On se suicide aussi comme jamais auparavant, ( mais pas dans la pièce)dans une Allemagne déjà soumise à Hitler… Sans doute, y-avait-il déjà dans ce climat de violence larvée quelque chose qui annonçait le pire, dont certains n’étaient pas dupes, surtout pas von Orvath.
Comment traiter cette pièce qui dit beaucoup de choses, à travers les mots simples et les dialogues de la vie quotidienne, dans une suite de courtes scènes qui font souvent penser à des séquences de film? Emmanuel Demarcy-Motta a choisi un parti pris: montrer surtout la fête,avec sa foule, ses danses collectives ,ses chants , ses musiques, et ses beuveries, bref le délire des corps et des esprits emmenés par le grand huit, justement celui que Casimir ne peut plus offrir à Caroline, la crise économique humiliant deux pauvres êtres en porte-à -faux avec à eux-mêmes , dans un semblant de bonheur festif arrosé à la bière mal assumé.
Le metteur en scène a convoqué, une fois de plus, – cela devient une manie- ses grands praticables à roulettes qui ne sont pas indispensables, deux toboggans, et un cheval/ sculpture. Il y a aussi des projections en fond de scène d’un grand huit tout à fait réussies mais qui parasitent l’action. Cela dit, Emmanuel Demarcy-Motta dirige dix neuf comédiens.. avec une remarquable maîtrise; comme dans une comédie musicale américaine, tout est réglé au millimètre, et les chansons en choeur et les scènes de danse, inspirées de Pina Bausch , sont de grande qualité.Il y a eu, c’est évident,un grand travail de préparation et de répétition, avec des techniciens chevronnés .
Plastiquement, cela tient aussi la route: les projections d’ombres sont impeccables.

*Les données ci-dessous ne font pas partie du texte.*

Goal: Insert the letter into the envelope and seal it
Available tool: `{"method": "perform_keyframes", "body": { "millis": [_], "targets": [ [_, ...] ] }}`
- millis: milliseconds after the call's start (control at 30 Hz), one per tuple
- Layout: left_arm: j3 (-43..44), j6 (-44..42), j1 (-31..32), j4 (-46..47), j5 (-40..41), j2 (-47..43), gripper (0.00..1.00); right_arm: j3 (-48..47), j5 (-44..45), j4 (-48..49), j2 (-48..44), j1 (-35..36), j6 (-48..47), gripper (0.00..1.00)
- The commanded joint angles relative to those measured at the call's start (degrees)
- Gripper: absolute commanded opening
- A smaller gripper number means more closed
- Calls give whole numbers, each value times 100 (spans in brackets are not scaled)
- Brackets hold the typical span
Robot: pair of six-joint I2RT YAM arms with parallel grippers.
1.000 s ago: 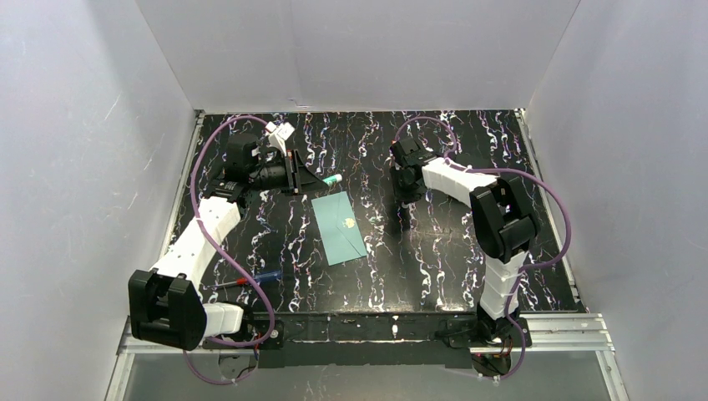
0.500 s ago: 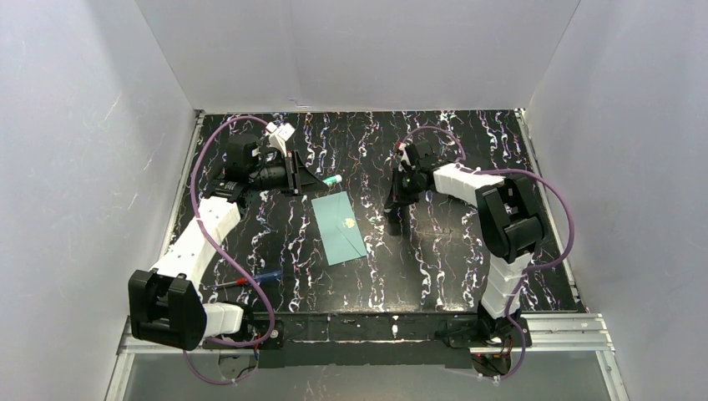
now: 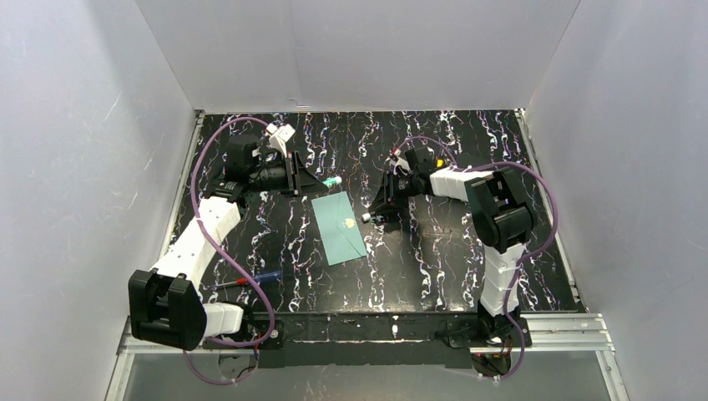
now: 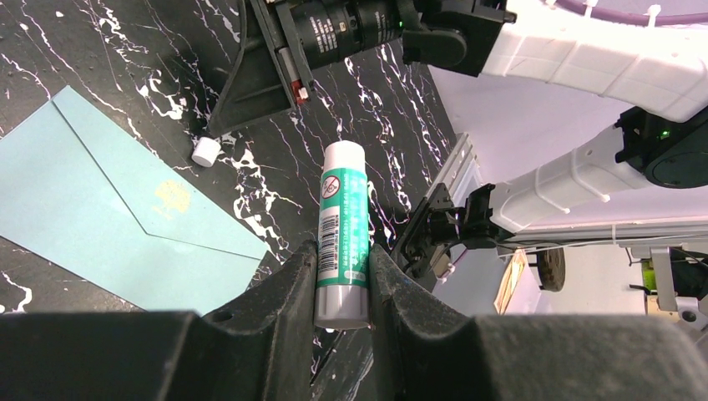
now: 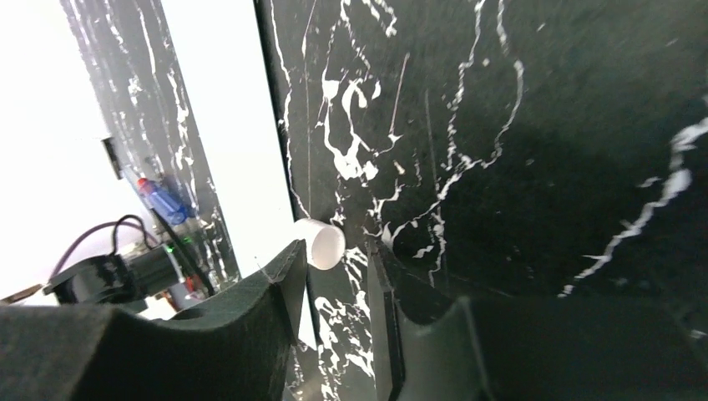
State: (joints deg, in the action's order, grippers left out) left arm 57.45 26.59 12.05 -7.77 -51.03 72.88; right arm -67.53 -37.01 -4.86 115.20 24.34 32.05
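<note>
The teal envelope (image 3: pixel 338 227) lies flat at mid-table, flap down, gold seal (image 3: pixel 346 223) on it; it also shows in the left wrist view (image 4: pixel 100 200). The tan letter is not in view. My left gripper (image 3: pixel 321 181) hovers behind the envelope, shut on a green-and-white glue stick (image 4: pixel 344 242). My right gripper (image 3: pixel 373 214) is low at the envelope's right edge, jaws narrowly apart. A small white cap (image 3: pixel 366 217) lies on the table just beyond its tips (image 5: pixel 321 245), not clamped; it also shows in the left wrist view (image 4: pixel 204 151).
A red-and-blue pen (image 3: pixel 250 281) lies near the front left. White walls (image 3: pixel 100 167) enclose the black marbled table (image 3: pixel 434 259) on three sides. A metal rail (image 3: pixel 551 322) runs along the near edge.
My right gripper swung down and left to the envelope's right edge. The white cap now shows on the table at its tips. The left arm has not moved.
</note>
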Motion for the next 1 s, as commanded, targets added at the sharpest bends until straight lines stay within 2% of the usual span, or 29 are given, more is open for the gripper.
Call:
{"method": "perform_keyframes", "body": {
  "millis": [0,233,333,433,567,733,967],
  "targets": [
    [42,-86,-28,-67,-114,-56,0,-394,707,-781,77,-78,-599,41],
    [44,-129,-28,-117,42,-113,0,-368,1105,-770,-413,53,-794,42],
    [28,-158,-28,-164,334,-210,0,-435,1669,-782,-824,324,-1043,45],
    [27,-177,-28,-330,814,-300,0,-574,2594,-886,-1181,715,-1363,50],
    [28,-244,-28,-647,1480,-332,0,-848,2966,-1287,-1308,1253,-2689,51],
    [119,-190,-88,-1299,2339,-304,0,-1528,2785,-2748,-926,1724,-5036,53],
    [167,223,-431,-2031,3198,-203,0,-2121,3420,-3614,-550,2080,-6354,54]
  ]
}}
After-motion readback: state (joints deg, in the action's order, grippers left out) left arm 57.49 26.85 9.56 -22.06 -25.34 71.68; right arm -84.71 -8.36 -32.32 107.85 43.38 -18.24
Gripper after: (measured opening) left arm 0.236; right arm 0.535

Et l’on peut voir qu’Emmanuel Demarcy Motta dispose de moyens importants. De ce côté-là, sa petite entreprise ne connaît pas la crise!
Oui, mais…. Parce qu’il y a un mais… Vous n’êtes pas encore content, du Vignal? Non, pas vraiment! Cela ne fonctionne en effet pas très bien:le spectacle est vraiment trop démonstratif! Où est donc passé le texte et l’esprit du texte? Tout parait sec et noyé sous une avalanche de matériel, et sur ce grand plateau à la fois nu et encombré, la pièce ne parait pas à son avantage, et ne dégage guère d’émotion, malgré une distribution imposante et de grande qualité :Sylvie Testud, Hugues Quester, Alain Libolt, Thomas Durand, Cyril Anrep…

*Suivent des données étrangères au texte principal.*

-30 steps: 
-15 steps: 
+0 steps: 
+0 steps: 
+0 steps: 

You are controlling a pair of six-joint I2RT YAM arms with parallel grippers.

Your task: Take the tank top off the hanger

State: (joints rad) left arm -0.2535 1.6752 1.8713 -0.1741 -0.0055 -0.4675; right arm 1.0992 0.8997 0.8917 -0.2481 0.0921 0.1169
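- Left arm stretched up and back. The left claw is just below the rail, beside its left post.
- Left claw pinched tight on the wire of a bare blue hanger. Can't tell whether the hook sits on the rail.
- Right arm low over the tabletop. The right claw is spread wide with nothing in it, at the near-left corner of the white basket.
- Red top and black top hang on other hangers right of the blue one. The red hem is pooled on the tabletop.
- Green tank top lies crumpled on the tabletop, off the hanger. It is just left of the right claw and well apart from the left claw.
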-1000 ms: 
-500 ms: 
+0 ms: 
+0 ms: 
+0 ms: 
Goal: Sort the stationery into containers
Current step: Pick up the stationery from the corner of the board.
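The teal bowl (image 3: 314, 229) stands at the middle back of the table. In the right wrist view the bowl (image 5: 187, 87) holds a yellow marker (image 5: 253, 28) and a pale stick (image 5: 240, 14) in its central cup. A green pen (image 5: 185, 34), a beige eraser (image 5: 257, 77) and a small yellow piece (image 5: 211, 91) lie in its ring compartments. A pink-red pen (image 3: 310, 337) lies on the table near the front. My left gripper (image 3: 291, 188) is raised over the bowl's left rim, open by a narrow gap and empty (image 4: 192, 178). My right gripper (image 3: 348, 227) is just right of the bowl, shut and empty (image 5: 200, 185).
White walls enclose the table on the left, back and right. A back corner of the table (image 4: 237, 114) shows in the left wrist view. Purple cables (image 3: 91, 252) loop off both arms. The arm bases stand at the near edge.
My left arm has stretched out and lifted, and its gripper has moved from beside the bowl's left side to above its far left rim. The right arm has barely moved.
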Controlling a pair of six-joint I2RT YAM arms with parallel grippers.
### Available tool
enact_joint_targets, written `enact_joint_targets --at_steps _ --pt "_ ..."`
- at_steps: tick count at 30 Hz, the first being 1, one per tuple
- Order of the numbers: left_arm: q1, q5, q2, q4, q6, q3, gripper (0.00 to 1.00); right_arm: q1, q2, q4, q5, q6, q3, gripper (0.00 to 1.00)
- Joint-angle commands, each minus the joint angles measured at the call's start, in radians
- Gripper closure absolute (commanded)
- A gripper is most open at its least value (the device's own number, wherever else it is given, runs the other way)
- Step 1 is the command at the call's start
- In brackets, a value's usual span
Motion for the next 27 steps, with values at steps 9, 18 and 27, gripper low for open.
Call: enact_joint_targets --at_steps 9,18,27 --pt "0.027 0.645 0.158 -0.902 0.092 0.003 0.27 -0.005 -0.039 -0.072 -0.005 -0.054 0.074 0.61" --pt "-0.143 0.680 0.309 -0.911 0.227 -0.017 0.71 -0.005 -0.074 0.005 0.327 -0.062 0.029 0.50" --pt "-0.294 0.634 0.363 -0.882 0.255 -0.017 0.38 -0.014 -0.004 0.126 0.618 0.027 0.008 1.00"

Par ailleurs, François Regnault a commis une « nouvelle traduction » (sic) sur laquelle il est permis de s’interroger, quand on la compare à celle d’Henri Christophe publiée à l’Arche: il y a parfois des expressions qui appartiennent à la langue écrite du type: » il se dirige » ou « il veut t’avoir au sens sexuel ». Et Regnault et Demarcy-Motta ont cru bon d’intercaler quelques scènes d’autres oeuvres de von Orvath, sans qu’on en voit la nécessité. Par ailleurs, la mise en scène traîne souvent et manque de rythme , à cause de fréquents noirs et de trop longs déplacements de praticables. Comme la lumière est chichement comptée, on voit mal et l’on s’ennuie donc un peu .

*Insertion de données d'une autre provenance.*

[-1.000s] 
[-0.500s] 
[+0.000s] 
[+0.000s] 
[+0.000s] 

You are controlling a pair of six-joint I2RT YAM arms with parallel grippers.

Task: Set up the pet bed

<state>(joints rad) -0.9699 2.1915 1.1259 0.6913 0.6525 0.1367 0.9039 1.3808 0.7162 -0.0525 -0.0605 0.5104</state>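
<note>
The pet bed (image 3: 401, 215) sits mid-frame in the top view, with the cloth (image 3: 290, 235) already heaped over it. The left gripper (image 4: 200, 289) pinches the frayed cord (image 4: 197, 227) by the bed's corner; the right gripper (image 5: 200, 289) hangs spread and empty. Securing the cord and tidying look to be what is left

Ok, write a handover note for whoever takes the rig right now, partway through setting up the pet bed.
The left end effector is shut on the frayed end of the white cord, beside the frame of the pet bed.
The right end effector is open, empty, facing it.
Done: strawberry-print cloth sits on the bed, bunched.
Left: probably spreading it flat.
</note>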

Alors à voir? Oui, si vous avez déjà acheté vos billets; non, si vous avez envie de voir montée la pièce de von Horvath – que vous ne connaissez sûrement pas parce qu’elle est rarement jouée*-de façon plus pointue et plus simple. Désolé, Casimir et Caroline méritaient un autre traitement… Si vous êtes étudiant, la médiathèque de votre fac abrite peut-être le film de Légendes de la forêt viennoise qu’André Engel mit en scène il y une dizaine d’années… A défaut de Casimir et Caroline, vous aurez un assez fabuleux von Orvath.
Philippe du Vignal
* Elle avait été monté par Jacques Nichet en 1999 déjà, de façon tout à fait remarquable.
Théâtre de la Ville jusqu’au 27 mars.